I saw this question but the answer given there uses an extension-based approach. Also what is the best Haskell library to work with Unicode? Bytestring or Text? What are the advantages and disadvantages of both?

Community
  • 1
  • 1
Tem Pora
  • 2,043
  • 2
  • 24
  • 30
  • I'm confused, GHC's extension let's *code* be unicode and Text is for *data* which is unicode... is your code or data unicode? – daniel gratzer Jun 05 '13 at 17:56
  • 5
    Haskell source is unicode. That extension just lets you use some unicode to replace built in operators. – Philip JF Jun 05 '13 at 18:01

1 Answers1

4

As far as I can tell, pattern matching on Unicode characters works out of the box.
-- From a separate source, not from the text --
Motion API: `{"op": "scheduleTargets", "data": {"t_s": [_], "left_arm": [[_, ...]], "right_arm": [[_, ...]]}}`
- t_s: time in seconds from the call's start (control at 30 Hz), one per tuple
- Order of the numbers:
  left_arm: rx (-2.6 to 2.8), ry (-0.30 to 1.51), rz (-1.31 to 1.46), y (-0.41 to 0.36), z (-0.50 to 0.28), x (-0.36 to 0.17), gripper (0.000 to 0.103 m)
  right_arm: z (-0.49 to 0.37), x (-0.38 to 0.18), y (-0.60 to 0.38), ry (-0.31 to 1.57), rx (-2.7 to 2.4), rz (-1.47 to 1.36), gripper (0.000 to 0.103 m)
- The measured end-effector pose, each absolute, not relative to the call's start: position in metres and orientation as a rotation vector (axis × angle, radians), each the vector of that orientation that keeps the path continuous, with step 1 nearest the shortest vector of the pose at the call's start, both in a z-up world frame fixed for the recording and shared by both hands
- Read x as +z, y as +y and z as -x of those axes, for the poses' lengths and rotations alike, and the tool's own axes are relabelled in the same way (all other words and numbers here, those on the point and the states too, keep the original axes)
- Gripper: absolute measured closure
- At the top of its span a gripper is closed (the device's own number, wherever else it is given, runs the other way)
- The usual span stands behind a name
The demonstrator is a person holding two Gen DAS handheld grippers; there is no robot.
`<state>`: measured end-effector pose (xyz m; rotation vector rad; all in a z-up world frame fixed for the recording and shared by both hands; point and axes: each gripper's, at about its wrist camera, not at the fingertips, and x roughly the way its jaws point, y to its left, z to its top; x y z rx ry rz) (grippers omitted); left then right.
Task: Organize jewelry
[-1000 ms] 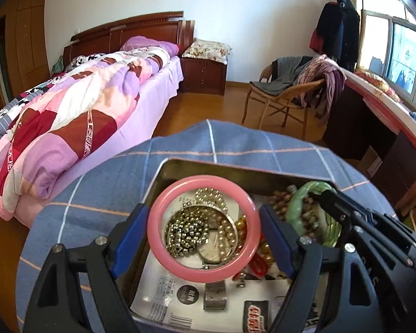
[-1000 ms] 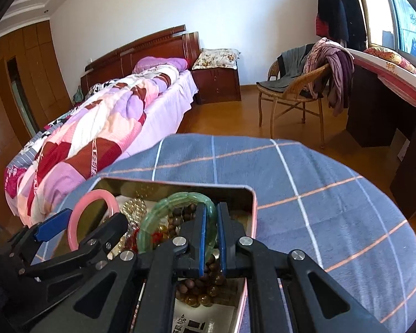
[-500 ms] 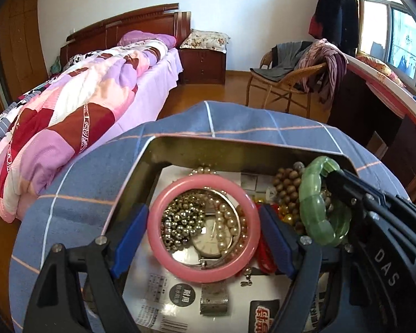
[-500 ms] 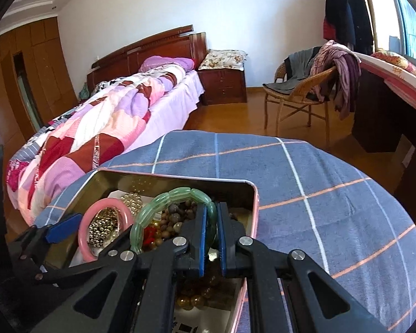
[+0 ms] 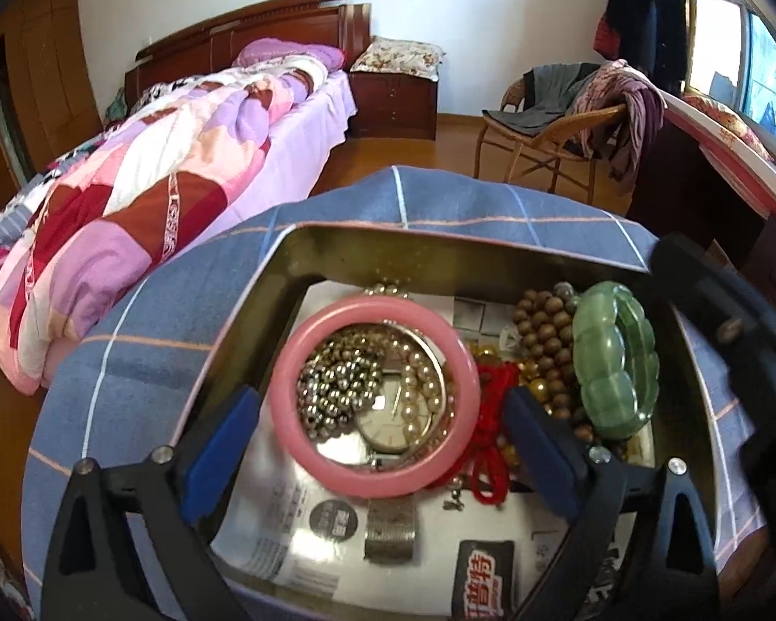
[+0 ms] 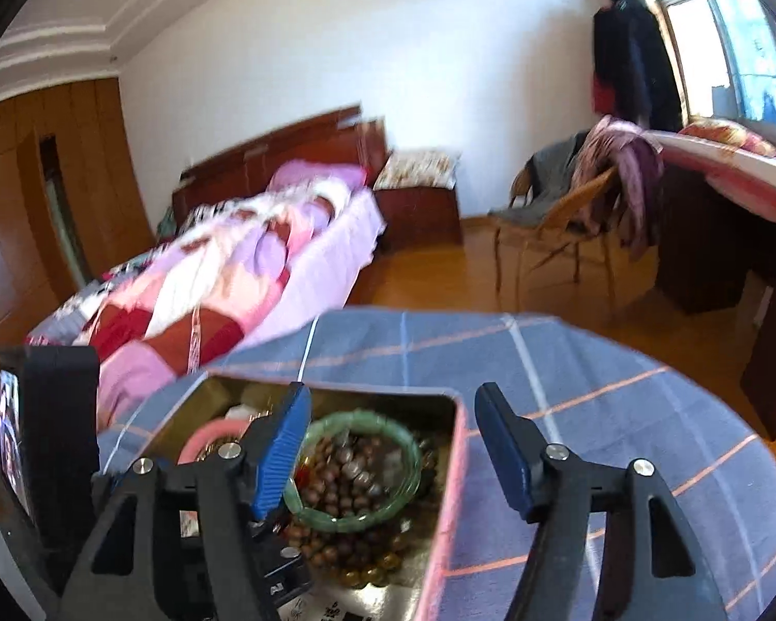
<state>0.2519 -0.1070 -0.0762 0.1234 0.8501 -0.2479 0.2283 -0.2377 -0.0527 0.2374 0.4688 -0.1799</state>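
Closest to the left wrist camera is the left gripper, jaws opening, with the pink bangle sitting between the blue pads but with a visible gap on both sides, so nothing is being squeezed. The bangle lies flat in the metal tin on top of a silver bead strand, pearls and a watch face you can see through the ring. Below it there's printed paper lining with a round dark sticker and a black tag with red-and-white Chinese characters, cut off at the bottom edge; the small print is too tiny to read. A red cord and brown wooden beads are piled to the right, and the green jade-looking bangle, chunky and segmented, rests on the beads. From the right wrist view, the right gripper is also opening, pads clear of the green bangle, which lies in the tin behind them; that frame is pretty smeared. The tin sits on a blue plaid tablecloth. Farther back: a bed with a patchwork quilt, a wicker chair buried in clothes, and a window.
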Motion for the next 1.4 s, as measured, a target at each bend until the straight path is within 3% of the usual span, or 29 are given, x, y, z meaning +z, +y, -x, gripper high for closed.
{"op": "scheduleTargets", "data": {"t_s": [0.2,0.77,1.4], "left_arm": [[-0.244,0.81,-0.128,-0.103,-0.235,-0.057,0.0],[-0.146,0.74,-0.193,-0.074,-0.149,-0.031,0.0],[-0.127,0.566,-0.111,-0.032,-0.049,0.006,0.0]], "right_arm": [[-0.208,-0.046,-0.243,0.492,-0.226,-0.286,0.035],[-0.109,-0.034,-0.225,0.614,-0.26,-0.329,0.034],[-0.014,0.021,-0.181,0.489,-0.255,-0.183,0.034]]}}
Try this:

f ('薬':rest) = rest
f _           = "Your string doesn't begin with 薬"

main = do
  putStrLn (f "薬は絶対飲まへん!")
  putStrLn (f "なぜ?死にたいのか?")

Regarding libraries, you definitely want Text rather than ByteString, the reason being that Text is actually meant for working with text, counting the length of strings by character rather than by byte and so on, whereas ByteString is just an immutable array of bytes with a few extra frills, more suitable for storing and transmitting binary data.

As for pattern matching on ByteString, Text, etc., it's simply not possible without extensions since they are opaque types with deliberately hidden implementations. You can, however, pattern match on characters with many higher order functions that operate on on Text/ByteString:

import Data.Text as T

countTs n 't' = n+1
countTs n 'T' = n+1
countTs n _   = n

main = do
  putStr "Please enter some text> "
  str <- T.pack `fmap` getLine
  let ts = T.foldl countTs 0 str
  putStrLn ("Your text contains " ++ show ts ++ " letters t!")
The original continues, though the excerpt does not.